__What this task involves__. Among the records below, find the line that has "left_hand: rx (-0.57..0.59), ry"; from there, give the lines again exactly, and stop after the line that has "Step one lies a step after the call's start".

────────────────

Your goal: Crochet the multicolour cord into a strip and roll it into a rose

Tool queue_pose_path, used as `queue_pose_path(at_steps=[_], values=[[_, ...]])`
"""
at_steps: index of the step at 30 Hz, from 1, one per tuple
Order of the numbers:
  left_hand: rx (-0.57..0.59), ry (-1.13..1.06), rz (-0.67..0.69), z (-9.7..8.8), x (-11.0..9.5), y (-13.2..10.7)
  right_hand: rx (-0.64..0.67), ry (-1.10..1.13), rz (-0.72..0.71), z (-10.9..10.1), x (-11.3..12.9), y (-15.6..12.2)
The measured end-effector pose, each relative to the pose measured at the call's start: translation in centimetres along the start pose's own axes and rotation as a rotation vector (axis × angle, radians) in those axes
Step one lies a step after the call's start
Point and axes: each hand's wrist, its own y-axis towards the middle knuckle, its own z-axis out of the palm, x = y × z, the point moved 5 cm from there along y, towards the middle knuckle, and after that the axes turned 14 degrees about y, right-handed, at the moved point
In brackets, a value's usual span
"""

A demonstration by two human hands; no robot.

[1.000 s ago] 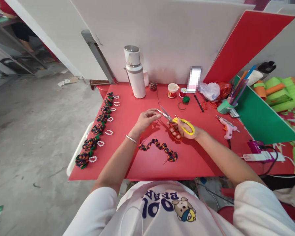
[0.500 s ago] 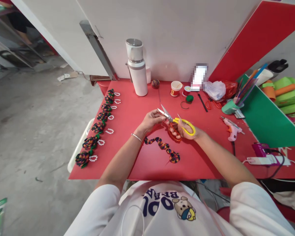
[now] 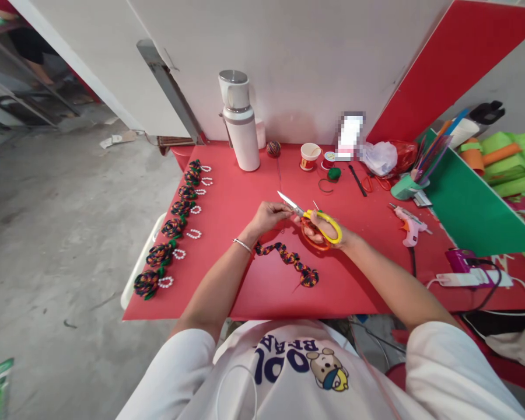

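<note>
My right hand (image 3: 317, 227) holds a pair of scissors (image 3: 328, 224) with one yellow and one red-orange handle. Their blades are together, pointing up and left past the fingertips of my left hand (image 3: 271, 217). That hand is closed in a pinch on a thin strand of yarn, mostly hidden by the fingers. A thin metal tip, perhaps a hook or needle, sticks up by my right fingers. Below both hands a curly multicoloured crochet strip (image 3: 284, 252) lies on the red table (image 3: 262, 297). A dark multicoloured yarn ball (image 3: 273, 149) sits at the back, its strand running toward my hands.
Several crocheted flowers (image 3: 160, 255) with bead loops line the left edge. At the back stand a white thermos (image 3: 242, 134) and a paper cup (image 3: 309, 156). A green yarn ball (image 3: 333, 174), glue gun (image 3: 411, 224), pen holder (image 3: 405, 186) and power strip (image 3: 464, 280) are rightward.
The scissor blades, apart half a second ago, have come together near my left fingertips. My right hand has shifted slightly left. The crochet strip lies as before.
</note>
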Motion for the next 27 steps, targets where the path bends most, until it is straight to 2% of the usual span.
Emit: queue_pose_path(at_steps=[3,4,6,7,8,10,12,15,17,19,20,22,24,26,27], values=[[-0.054,0.173,0.041,-0.3,-0.3,0.1,-0.105,-0.107,-0.135,-0.8,1.8,-0.5],[-0.118,0.223,0.065,-1.0,-0.5,0.1,-0.173,-0.176,-0.176,-1.4,2.7,-1.1],[-0.224,0.324,0.098,-3.0,-0.7,-0.1,-0.371,-0.401,-0.237,-3.5,4.4,-3.0],[-0.297,0.364,0.072,-4.4,-0.5,-0.4,-0.507,-0.589,-0.279,-4.7,5.4,-4.4],[-0.392,0.404,0.02,-5.9,-0.2,-0.9,-0.626,-0.83,-0.273,-5.8,6.1,-5.9],[-0.539,0.472,-0.129,-8.7,0.7,-2.5,-0.832,-1.225,-0.144,-8.1,6.6,-8.9],[-0.551,0.539,-0.217,-10.1,1.3,-4.4,-0.883,-1.434,-0.015,-9.8,6.4,-11.2],[-0.475,0.688,-0.23,-10.0,1.2,-7.0,-0.905,-1.639,0.082,-10.6,5.9,-13.2],[-0.411,0.815,-0.263,-9.2,1.1,-8.0,-0.941,-1.731,0.03,-9.7,6.0,-13.4],[-0.38,0.896,-0.287,-8.4,1.1,-8.3,-0.94,-1.722,-0.132,-7.4,6.1,-12.6],[-0.377,0.883,-0.291,-8.1,1.2,-8.3,-0.897,-1.665,-0.228,-6.0,6.0,-11.7],[-0.378,0.761,-0.282,-7.5,1.4,-7.9,-0.718,-1.469,-0.34,-3.0,5.2,-8.7],[-0.368,0.612,-0.268,-6.9,1.8,-7.4,-0.516,-1.302,-0.32,-0.2,3.7,-4.7],[-0.351,0.514,-0.259,-6.5,2.0,-7.0,-0.451,-1.201,-0.27,1.9,2.4,-0.6],[-0.345,0.475,-0.255,-6.2,2.1,-7.0,-0.476,-1.157,-0.25,2.5,2.0,1.3]])
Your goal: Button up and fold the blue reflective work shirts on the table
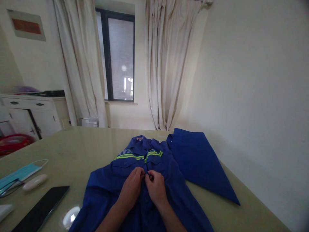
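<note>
A blue work jacket [102, 185] with yellow-green reflective stripes across the chest lies front up on the table [79, 145], its collar at the far end. My left hand [133, 186] and my right hand [156, 187] meet at the jacket's front opening, just below the chest pockets. Both have their fingers closed in a pinch on the front edges. Whether a button sits between the fingertips is hidden. Beside the jacket on the right lies a folded blue garment [196, 158], close against the sleeve.
At the left are a black phone [42, 209], a pale oval computer mouse [35, 182], eyeglasses [12, 187], and a light-blue face mask [23, 174]. A wall [263, 129] borders the table's right edge. Beyond the far edge hang curtains [164, 64] beside a window [120, 58].
</note>
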`<action>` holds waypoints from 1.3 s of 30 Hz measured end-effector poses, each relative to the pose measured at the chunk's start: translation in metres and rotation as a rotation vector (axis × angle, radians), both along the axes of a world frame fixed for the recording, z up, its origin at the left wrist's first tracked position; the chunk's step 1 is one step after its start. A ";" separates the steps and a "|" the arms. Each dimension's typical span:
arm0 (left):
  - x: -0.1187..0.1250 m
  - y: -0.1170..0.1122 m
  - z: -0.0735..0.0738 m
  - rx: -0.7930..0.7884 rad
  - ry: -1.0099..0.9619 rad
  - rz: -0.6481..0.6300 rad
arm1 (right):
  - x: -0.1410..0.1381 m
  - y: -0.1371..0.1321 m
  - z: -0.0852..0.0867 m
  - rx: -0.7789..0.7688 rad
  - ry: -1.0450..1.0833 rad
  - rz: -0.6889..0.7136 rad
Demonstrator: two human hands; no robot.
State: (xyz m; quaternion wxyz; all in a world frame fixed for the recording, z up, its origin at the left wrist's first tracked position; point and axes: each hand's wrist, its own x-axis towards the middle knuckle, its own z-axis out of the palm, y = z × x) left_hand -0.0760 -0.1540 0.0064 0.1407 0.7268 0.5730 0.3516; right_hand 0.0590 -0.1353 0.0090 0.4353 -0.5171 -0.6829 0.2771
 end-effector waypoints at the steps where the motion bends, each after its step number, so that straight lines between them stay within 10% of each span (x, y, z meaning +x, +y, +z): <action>1: 0.000 0.000 0.000 0.000 -0.007 0.006 | 0.000 -0.001 0.001 -0.005 -0.018 -0.003; 10: -0.001 -0.001 -0.001 0.018 -0.035 0.023 | -0.003 -0.013 0.013 -0.019 -0.281 -0.050; 27: -0.005 0.000 0.015 -0.115 -0.211 0.038 | -0.001 -0.007 0.007 0.006 -0.117 -0.009; 39: -0.017 0.016 -0.001 -0.178 -0.310 0.077 | 0.001 0.004 0.001 -0.020 0.122 -0.017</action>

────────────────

__Task response__.
  left_hand: rx (-0.57..0.59), ry (-1.13..1.06), rz (-0.67..0.69), z (-9.7..8.8), x (-11.0..9.5), y (-13.2..10.7)
  right_hand: rx (-0.64..0.67), ry (-1.10..1.13), rz (-0.72..0.71), z (-10.9..10.1), x (-11.3..12.9), y (-15.6..12.2)
The measured end-effector pose, each relative to the pose measured at the call's start: translation in centimetres along the start pose's own axes and rotation as a rotation vector (axis × angle, radians) in those axes
Step one lies a step after the call's start

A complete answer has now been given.